Die Welt ist eine Datenbank, in der wir alle Suchende und Gesuchte sind, sagt Technikhistoriker David Gugerli von der ETH Zürich. Die Konsequenzen dieser tabellarischen Ordnung werden jedoch erfolgreich verdrängt. Mein Interview mit Gugerli findet sich in der heutigen NZZ.
Das Bild zeigt Eduard Zimmermann, dessen Sendung «Aktenzeichen XY … ungelöst» Gugerli in seinem Buch als eine von vier Suchmaschinen avant la lettre beschreibt.
Was im Blatt nicht mehr Platz fand, ist ein kurzer Exkurs zu den Problemen der Geschichtswissenschaft mit der Software-Historie:
«Es ist ein Grundproblem der Technikgeschichte, dass man sich mit technisch nicht mehr gültigen Lösungen zu beschäftigen hat.
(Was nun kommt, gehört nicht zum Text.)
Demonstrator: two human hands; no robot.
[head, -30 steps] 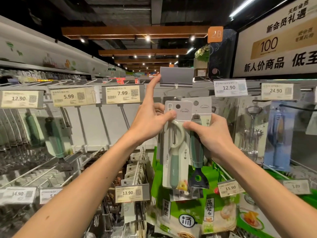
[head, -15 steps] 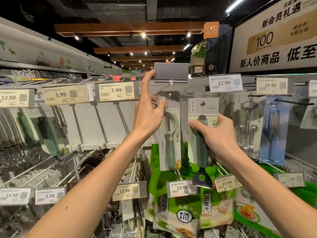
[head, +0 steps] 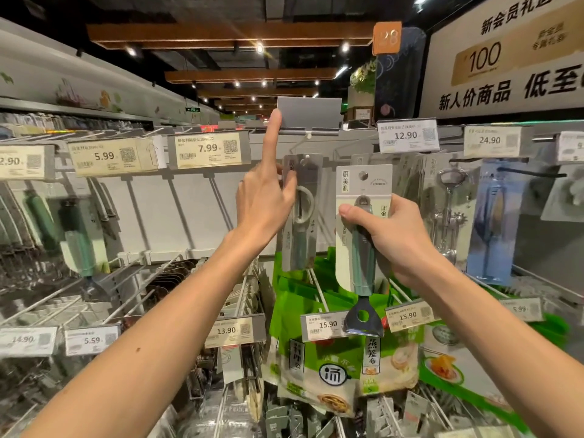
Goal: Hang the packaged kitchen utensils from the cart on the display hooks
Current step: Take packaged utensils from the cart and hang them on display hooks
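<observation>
I'm looking at a white display panel [head: 177,216] fitted with wire hooks [head: 317,290]. I'll take the 7.99 price tag [head: 207,150] as my mark. Just right of it, a peeler pack [head: 303,241] hangs from a hook under a blank grey tag holder [head: 309,113]. Further right hang corkscrew packs [head: 447,210] and a blue pack [head: 491,222]. Left of the tag hang green-handled tools [head: 76,235]. Below it and to the right, green bags [head: 303,298] hang on lower hooks.
</observation>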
Erschwerend kommt bei der Software-Geschichte hinzu: Programmcode zu lesen ist etwas extrem Schwieriges. Zudem kann man die Software vielfach nicht mehr in Betrieb anschauen, weil die entsprechenden Rechnern nicht mehr funktionieren».
Übrigens: Dass Gugerli eine grosse Affinität zur Technik hat, zeigt nur schon der Blick auf sein Pult. Statt Bücherstapel oder einer angejahrten Hermes Baby prangen dort zwei (!) grosse Flachbildschirme.